## What you need to do
With both ends included, repeat exactly the lines of the entries below from the one containing "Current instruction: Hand" down to the one containing "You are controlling", and no others.

## Available data
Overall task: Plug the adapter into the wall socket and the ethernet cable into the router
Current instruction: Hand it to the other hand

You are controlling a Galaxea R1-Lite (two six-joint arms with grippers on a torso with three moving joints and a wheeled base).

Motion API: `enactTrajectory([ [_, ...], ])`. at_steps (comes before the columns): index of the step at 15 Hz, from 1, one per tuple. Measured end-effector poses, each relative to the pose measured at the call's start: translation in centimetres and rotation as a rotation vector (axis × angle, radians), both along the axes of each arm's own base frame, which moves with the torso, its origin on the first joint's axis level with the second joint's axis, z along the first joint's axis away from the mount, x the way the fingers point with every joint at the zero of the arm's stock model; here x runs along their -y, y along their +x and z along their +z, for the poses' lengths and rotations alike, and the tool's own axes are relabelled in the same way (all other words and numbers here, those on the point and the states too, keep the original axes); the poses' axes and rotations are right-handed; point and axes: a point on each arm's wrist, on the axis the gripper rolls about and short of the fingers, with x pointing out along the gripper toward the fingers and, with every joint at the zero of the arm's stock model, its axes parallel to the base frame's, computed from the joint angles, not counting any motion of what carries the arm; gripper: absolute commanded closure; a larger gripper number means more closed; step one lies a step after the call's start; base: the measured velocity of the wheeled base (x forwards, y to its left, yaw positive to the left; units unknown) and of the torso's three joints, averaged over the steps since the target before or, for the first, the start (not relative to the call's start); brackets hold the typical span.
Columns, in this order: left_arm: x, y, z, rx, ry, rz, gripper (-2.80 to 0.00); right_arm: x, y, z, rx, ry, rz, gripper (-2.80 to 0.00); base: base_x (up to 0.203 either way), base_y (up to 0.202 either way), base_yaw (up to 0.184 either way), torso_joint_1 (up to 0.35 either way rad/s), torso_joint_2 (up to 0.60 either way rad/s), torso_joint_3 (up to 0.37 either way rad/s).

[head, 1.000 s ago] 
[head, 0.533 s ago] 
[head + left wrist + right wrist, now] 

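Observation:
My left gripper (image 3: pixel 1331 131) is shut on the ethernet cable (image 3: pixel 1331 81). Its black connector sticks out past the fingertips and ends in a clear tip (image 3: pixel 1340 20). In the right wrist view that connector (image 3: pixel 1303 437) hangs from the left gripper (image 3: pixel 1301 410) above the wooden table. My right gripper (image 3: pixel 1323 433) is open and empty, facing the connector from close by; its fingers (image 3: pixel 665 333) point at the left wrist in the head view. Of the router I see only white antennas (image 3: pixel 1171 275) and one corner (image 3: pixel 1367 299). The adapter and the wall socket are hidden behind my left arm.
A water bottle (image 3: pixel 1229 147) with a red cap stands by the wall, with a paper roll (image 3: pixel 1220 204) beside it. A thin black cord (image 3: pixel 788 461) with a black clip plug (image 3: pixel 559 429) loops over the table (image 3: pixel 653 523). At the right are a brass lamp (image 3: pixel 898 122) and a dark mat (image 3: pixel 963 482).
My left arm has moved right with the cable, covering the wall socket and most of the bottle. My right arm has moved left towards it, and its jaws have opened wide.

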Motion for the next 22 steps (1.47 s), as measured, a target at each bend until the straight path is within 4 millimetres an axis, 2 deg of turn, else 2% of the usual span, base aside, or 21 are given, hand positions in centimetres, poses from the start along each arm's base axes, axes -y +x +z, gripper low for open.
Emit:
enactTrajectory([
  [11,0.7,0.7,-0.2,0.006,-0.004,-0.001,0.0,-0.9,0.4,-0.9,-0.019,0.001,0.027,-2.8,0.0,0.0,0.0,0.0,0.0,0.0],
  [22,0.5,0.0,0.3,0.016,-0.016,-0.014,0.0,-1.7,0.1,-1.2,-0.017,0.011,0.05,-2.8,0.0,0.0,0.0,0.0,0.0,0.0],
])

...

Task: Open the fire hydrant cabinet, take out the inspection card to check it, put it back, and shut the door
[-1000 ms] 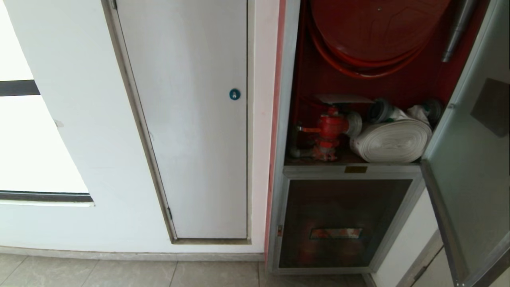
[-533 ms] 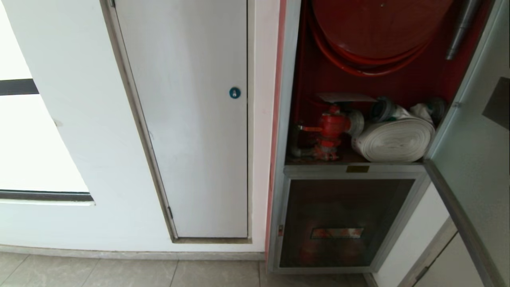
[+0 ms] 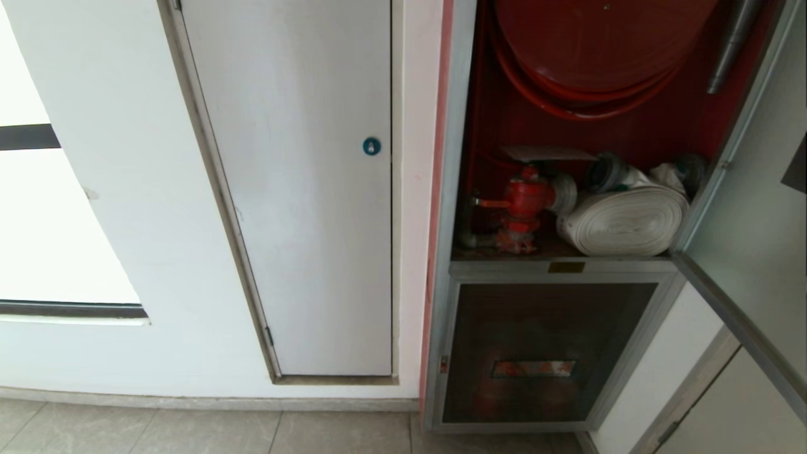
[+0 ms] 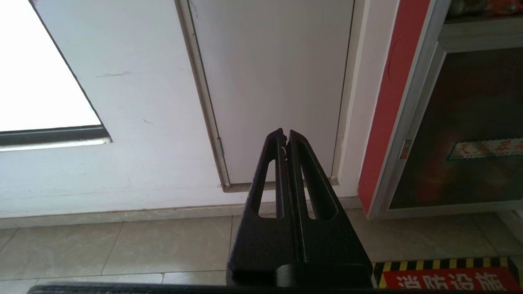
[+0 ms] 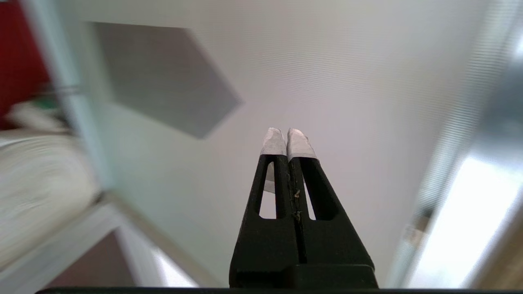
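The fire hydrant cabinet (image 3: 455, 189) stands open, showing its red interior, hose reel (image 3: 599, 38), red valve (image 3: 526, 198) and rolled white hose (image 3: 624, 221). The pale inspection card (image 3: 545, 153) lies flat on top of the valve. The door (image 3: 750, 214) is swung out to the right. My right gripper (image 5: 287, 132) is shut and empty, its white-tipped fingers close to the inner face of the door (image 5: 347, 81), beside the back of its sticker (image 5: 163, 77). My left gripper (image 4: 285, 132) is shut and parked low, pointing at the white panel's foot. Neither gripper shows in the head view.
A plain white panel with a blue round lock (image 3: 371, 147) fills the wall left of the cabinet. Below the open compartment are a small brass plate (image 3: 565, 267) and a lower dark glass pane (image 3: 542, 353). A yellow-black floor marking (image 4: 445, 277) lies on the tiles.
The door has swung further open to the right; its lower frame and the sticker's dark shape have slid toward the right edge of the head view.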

## Written response
Current instruction: Hand it to the other hand

You are controlling a Galaxea R1-Lite (two six-joint arms with grippers on a torso with three moving joints and a wheeled base).

Work on the exercise is now finished.